Task prompt:
With nothing omitted, transcribe the entries exactly as written.

Source records:
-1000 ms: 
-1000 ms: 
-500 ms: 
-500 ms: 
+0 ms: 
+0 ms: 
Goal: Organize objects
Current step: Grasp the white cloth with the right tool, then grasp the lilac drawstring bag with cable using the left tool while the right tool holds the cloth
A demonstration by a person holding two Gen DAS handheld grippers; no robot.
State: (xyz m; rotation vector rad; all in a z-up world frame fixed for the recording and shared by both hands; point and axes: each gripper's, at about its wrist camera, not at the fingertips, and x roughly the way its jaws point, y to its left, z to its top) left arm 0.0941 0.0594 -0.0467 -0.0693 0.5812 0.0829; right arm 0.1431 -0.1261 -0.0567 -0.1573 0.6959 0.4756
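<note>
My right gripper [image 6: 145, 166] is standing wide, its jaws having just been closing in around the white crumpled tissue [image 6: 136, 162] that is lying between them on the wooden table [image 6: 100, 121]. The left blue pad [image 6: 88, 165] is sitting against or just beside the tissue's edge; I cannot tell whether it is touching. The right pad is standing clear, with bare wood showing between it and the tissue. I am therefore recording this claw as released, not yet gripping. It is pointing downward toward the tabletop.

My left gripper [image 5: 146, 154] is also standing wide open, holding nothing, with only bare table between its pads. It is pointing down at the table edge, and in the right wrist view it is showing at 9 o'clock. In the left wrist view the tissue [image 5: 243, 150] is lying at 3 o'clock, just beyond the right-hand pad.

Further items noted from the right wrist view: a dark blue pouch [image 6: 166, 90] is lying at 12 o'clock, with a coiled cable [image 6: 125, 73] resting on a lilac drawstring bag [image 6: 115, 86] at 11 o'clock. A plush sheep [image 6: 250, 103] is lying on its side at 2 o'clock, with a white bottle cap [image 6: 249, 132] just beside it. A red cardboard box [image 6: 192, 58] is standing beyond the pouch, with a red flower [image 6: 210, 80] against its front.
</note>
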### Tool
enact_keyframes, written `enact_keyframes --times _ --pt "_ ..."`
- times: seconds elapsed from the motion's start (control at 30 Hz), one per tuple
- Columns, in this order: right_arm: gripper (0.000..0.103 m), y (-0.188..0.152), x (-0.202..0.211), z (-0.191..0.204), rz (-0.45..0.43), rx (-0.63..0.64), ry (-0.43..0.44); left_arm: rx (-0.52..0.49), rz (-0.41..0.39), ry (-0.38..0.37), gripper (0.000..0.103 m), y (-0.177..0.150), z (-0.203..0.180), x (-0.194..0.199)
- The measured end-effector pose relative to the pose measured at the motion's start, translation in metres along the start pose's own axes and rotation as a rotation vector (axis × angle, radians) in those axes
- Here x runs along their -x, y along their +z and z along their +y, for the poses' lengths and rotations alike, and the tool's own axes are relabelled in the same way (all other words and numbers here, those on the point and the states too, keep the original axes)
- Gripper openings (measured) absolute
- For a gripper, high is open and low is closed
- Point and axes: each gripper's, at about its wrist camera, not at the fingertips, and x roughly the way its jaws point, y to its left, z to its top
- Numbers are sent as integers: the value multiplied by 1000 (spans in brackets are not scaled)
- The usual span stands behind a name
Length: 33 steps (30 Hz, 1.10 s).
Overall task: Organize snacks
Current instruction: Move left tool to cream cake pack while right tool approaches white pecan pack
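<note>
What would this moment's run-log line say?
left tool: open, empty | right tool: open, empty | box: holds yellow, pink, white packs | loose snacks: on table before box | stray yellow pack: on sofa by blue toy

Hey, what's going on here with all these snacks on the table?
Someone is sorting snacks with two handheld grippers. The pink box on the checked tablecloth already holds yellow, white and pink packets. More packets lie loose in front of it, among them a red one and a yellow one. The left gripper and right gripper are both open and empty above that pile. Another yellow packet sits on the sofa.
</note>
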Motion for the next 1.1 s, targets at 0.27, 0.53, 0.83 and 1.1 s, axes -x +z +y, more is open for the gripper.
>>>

Exercise output:
-1000 ms: 
-1000 ms: 
-500 ms: 
-500 ms: 
+0 ms: 
+0 ms: 
Goal: Organize objects
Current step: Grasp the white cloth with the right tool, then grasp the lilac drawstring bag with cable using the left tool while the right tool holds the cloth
A demonstration by a person holding two Gen DAS handheld grippers; no robot.
State: (xyz m; rotation vector rad; all in a z-up world frame fixed for the recording and shared by both hands; point and axes: each gripper's, at about its wrist camera, not at the fingertips, and x roughly the way its jaws point, y to its left, z to its top) left arm 0.0941 0.0594 -0.0467 -0.0693 0.5812 0.0829; right arm 0.1431 -0.1261 -0.0567 -0.1573 0.6959 0.4756
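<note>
My right gripper [image 6: 145, 166] is standing wide, its jaws having just been closing in around the white crumpled tissue [image 6: 136, 162] that is lying between them on the wooden table [image 6: 100, 121]. The left blue pad [image 6: 88, 165] is sitting against or just beside the tissue's edge; I cannot tell whether it is touching. The right pad is standing clear, with bare wood showing between it and the tissue. I am therefore recording this claw as released, not yet gripping. It is pointing downward toward the tabletop.

My left gripper [image 5: 146, 154] is also standing wide open, holding nothing, with only bare table between its pads. It is pointing down at the table edge, and in the right wrist view it is showing at 9 o'clock. In the left wrist view the tissue [image 5: 243, 150] is lying at 3 o'clock, just beyond the right-hand pad.

Further items noted from the right wrist view: a dark blue pouch [image 6: 166, 90] is lying at 12 o'clock, with a coiled cable [image 6: 125, 73] resting on a lilac drawstring bag [image 6: 115, 86] at 11 o'clock. A plush sheep [image 6: 250, 103] is lying on its side at 2 o'clock, with a white bottle cap [image 6: 249, 132] just beside it. A red cardboard box [image 6: 192, 58] is standing beyond the pouch, with a red flower [image 6: 210, 80] against its front.
</note>
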### Tool
enact_keyframes, written `enact_keyframes --times _ --pt "_ ..."`
- times: seconds elapsed from the motion's start (control at 30 Hz), one per tuple
- Columns, in this order: right_arm: gripper (0.000..0.103 m), y (-0.188..0.152), x (-0.202..0.211), z (-0.191..0.204), rz (-0.45..0.43), rx (-0.63..0.64), ry (-0.43..0.44); left_arm: rx (-0.52..0.49), rz (-0.41..0.39), ry (-0.38..0.37), gripper (0.000..0.103 m), y (-0.177..0.150), z (-0.203..0.180), x (-0.194..0.199)
- The measured end-effector pose relative to the pose measured at the motion's start, translation in metres along the start pose's own axes and rotation as a rotation vector (axis × angle, radians) in those axes
- Here x runs along their -x, y along their +z and z along their +y, for the poses' lengths and rotations alike, and the tool's own axes are relabelled in the same way (all other words and numbers here, those on the point and the states too, keep the original axes)
- Gripper openings (measured) absolute
- For a gripper, high is open and low is closed
- Point and axes: each gripper's, at about its wrist camera, not at the fingertips, and x roughly the way its jaws point, y to its left, z to its top
- Numbers are sent as integers: the value multiplied by 1000 (spans in brackets are not scaled)
- The usual span stands behind a name
Length: 33 steps (30 Hz, 1.10 s).
Overall task: Organize snacks
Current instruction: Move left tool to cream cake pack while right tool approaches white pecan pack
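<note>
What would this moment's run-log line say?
left tool: open, empty | right tool: open, empty | box: holds yellow, pink, white packs | loose snacks: on table before box | stray yellow pack: on sofa by blue toy

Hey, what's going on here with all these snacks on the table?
Someone is sorting snacks with two handheld grippers. The pink box on the checked tablecloth already holds yellow, white and pink packets. More packets lie loose in front of it, among them a red one and a yellow one. The left gripper and right gripper are both open and empty above that pile. Another yellow packet sits on the sofa.
</note>
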Motion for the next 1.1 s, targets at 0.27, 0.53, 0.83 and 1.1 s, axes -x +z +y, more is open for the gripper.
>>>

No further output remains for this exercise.